:: WORK TO BE COMPLETED ::
Each line below containing the word "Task" needs to be shown.

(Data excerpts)
▶

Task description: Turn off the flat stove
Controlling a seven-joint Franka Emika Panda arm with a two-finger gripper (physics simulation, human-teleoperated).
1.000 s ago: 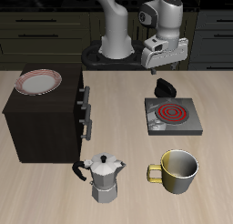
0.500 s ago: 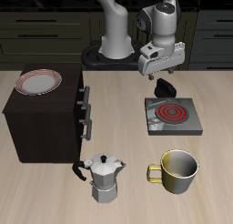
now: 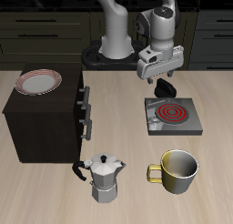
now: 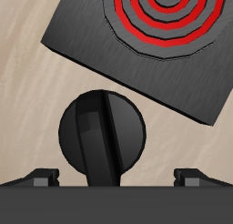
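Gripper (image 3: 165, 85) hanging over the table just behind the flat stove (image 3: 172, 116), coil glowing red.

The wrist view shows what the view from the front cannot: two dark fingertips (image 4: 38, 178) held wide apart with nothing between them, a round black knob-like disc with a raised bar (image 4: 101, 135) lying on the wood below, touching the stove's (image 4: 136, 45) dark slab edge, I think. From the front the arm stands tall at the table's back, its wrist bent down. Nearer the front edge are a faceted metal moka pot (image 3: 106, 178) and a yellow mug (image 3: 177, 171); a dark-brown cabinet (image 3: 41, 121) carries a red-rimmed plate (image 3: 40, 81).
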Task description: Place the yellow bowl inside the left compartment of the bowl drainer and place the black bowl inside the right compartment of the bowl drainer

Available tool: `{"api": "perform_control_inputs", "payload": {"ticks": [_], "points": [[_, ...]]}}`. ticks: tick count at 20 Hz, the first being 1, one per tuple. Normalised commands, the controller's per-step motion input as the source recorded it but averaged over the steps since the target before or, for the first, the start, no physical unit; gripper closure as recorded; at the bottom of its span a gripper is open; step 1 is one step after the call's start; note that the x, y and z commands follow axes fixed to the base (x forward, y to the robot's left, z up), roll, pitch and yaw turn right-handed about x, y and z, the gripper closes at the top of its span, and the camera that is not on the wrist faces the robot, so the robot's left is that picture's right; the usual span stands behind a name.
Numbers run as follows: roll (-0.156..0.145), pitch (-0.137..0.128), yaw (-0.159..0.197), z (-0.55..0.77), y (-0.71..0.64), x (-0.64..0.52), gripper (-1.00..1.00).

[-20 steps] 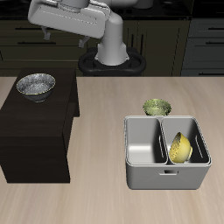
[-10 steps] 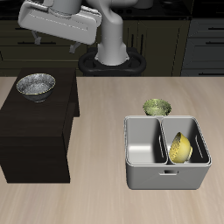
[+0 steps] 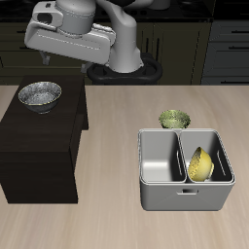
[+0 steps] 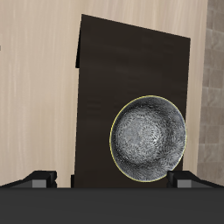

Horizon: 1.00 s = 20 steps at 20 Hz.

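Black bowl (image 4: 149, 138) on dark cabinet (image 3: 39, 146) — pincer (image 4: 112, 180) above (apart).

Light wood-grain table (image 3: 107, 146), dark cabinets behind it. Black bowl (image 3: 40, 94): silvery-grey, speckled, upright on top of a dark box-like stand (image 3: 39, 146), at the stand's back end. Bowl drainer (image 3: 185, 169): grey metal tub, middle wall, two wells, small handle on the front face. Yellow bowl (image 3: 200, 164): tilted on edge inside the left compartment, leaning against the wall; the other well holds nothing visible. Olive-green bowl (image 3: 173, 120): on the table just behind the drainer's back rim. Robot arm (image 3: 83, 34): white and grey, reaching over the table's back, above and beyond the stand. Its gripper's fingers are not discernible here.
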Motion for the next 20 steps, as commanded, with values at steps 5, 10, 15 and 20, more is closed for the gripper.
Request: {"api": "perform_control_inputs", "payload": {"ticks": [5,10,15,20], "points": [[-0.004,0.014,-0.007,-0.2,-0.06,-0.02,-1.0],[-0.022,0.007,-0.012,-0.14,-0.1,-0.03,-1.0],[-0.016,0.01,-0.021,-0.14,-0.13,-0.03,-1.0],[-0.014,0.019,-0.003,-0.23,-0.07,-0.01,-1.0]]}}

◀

:: PROBLEM SOLUTION ::
Task description: Turn off the flat stove
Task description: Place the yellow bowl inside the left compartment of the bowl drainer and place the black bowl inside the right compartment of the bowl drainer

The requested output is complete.